The system is a small tank with two electrodes—an anode (positively charged) and a cathode (negatively charged)—dipped in a buffer solution. This buffer solution is often an electrolyte, a solution that can conduct electricity.
The gel is immersed in the buffer solution. It has small wells into which the sample can be loaded. The sample wells are close to the negative electrode, such that the negatively charged samples move to the positive electrode when the power supply is turned on.
The biomolecules move through the gel based on their charge and size. Negatively charged biomolecules move towards the positive terminal and vice versa.
The smaller fragments often have low molecular weight, meaning that they are lighter. This enables them to travel swiftly through the gel, covering a larger distance. On the contrary, the larger fragments have a higher molecular weight, so they move slowly through the gel, as the pore size of the agarose will not let the larger molecules move faster.
The movement is also based on the percentage of agarose used in the gel. Low-percentage agarose gels have larger pore sizes to facilitate the rapid movement of larger molecules. For the separation of smaller DNA molecules, a higher percentage of agarose gel is better, as the smaller pore size can provide better separation.
How to visualize the DNA
If we look at the electrophoresis buffer, the agarose gel or the DNA samples, they are all transparent. So, how do we visualize the DNA? We use colored dye that binds to the DNA or the biomolecules. The most commonly used DNA binding dye is ethidium bromide (EtBr) .
The dye is either added to the agarose gel or to the buffer filled in the apparatus. Either way, it should come in contact with the DNA and bind to it.
With this dye added, the gel is exposed to ultraviolet (UV) light. Under UV light, ethidium bromide releases a bright light. As ethidium is already bound to the DNA, the places on the gel that appear bright are the places where the DNA can be found.
One should always take precautions while handling EtBr, as it is cancer-causing (carcinogenic). It must be used with caution and disposed of properly.
The DNA will be seen as bright small vertical lines, called bands, against a dark background. Each band consists of DNA molecules of the same size. Intact bands indicate good-quality DNA. If the DNA is of low quality or has contaminants, the DNA band will not be intact, but spread out, called a smear.
If we want to determine the size or molecular weight of the DNA, we can use DNA ladders, which are DNA samples of known sizes that are available commercially. If we load the DNA ladder along with the sample DNA (whose molecular weight is unknown), the distance migrated by both the DNA samples can be compared to determine the molecular weight of the sample DNA.
What factors can influence DNA migration in the gel?
Several factors will influence the way DNA may migrate within the gel. There is an inverse relationship between the size of the DNA molecule and the concentration of agarose used; larger DNA requires smaller concentrations of agarose and vice versa.
It also depends on the voltage applied.
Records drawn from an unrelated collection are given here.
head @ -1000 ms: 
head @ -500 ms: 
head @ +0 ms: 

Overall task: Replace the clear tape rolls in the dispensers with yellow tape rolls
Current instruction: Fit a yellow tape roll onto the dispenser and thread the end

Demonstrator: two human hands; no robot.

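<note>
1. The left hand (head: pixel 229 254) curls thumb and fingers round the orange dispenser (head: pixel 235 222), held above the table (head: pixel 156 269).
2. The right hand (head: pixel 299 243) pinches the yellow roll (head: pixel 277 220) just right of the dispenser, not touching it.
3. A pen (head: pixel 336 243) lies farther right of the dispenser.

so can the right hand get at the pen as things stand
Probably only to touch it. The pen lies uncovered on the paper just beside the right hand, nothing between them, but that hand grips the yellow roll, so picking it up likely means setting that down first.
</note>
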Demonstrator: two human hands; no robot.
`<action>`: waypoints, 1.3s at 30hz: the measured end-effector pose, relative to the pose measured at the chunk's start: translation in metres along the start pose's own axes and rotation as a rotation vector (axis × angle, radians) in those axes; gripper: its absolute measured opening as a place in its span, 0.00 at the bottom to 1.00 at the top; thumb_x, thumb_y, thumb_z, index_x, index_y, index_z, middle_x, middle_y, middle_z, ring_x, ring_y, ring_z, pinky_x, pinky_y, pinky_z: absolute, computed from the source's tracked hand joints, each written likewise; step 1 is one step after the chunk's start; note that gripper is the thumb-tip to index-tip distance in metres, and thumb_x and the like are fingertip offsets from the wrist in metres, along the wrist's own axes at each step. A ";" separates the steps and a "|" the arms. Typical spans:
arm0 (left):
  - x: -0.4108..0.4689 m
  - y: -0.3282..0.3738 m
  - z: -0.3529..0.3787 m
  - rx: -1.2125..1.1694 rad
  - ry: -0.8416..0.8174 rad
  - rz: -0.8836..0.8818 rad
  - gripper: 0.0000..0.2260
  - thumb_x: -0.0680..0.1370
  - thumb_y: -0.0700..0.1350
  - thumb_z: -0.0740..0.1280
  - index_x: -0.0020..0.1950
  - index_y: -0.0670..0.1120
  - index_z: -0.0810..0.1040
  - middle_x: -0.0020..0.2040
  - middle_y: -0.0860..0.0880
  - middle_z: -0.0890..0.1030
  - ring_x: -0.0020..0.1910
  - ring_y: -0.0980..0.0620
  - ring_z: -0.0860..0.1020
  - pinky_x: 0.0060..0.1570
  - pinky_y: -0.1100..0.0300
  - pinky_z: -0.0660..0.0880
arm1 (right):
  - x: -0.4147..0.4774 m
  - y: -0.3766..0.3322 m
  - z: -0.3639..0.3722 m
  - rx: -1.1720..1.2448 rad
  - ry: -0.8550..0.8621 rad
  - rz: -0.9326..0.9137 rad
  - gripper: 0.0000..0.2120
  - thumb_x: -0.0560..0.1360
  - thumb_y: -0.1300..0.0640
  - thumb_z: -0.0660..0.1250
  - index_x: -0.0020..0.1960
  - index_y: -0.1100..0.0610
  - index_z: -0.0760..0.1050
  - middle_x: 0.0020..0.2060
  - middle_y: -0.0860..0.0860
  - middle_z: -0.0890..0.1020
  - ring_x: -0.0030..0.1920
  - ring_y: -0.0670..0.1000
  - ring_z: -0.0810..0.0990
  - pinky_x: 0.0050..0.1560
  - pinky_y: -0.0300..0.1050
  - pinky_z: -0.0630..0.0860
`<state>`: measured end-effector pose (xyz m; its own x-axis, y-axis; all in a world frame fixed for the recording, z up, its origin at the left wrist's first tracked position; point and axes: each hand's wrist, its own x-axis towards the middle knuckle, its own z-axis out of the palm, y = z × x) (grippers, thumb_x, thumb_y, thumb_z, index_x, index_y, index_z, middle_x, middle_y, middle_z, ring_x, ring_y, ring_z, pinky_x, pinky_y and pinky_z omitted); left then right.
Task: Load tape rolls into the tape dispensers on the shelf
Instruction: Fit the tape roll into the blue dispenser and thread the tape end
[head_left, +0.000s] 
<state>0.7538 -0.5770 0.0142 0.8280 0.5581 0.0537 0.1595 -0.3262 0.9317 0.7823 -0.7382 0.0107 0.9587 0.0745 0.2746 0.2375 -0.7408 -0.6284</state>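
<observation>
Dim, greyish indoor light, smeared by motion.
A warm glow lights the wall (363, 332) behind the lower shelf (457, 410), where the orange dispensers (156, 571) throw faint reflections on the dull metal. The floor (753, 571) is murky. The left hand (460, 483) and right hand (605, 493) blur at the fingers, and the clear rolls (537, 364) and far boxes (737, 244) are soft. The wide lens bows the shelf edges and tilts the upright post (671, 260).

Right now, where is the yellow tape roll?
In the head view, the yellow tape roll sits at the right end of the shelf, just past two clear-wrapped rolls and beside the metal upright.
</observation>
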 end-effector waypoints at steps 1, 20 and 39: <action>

The samples move faster under high voltage, but the DNA bands will not remain intact. A lower voltage will result in the slower migration of DNA, but the bands will be distinct. Therefore, one may have to compromise between the time and voltage for proper DNA separation.
The presence of EtBr, the quality of agarose, and the pH and composition of the buffer employed also influence DNA mobility.
A Final Word
Agarose gel electrophoresis is the key, and probably the only technique to determine the quality and size of nucleic acids in several fields of biological research. The last two decades have seen a sweeping period of evolution and development in the technique, as well as an expansion of the instances where it may be used.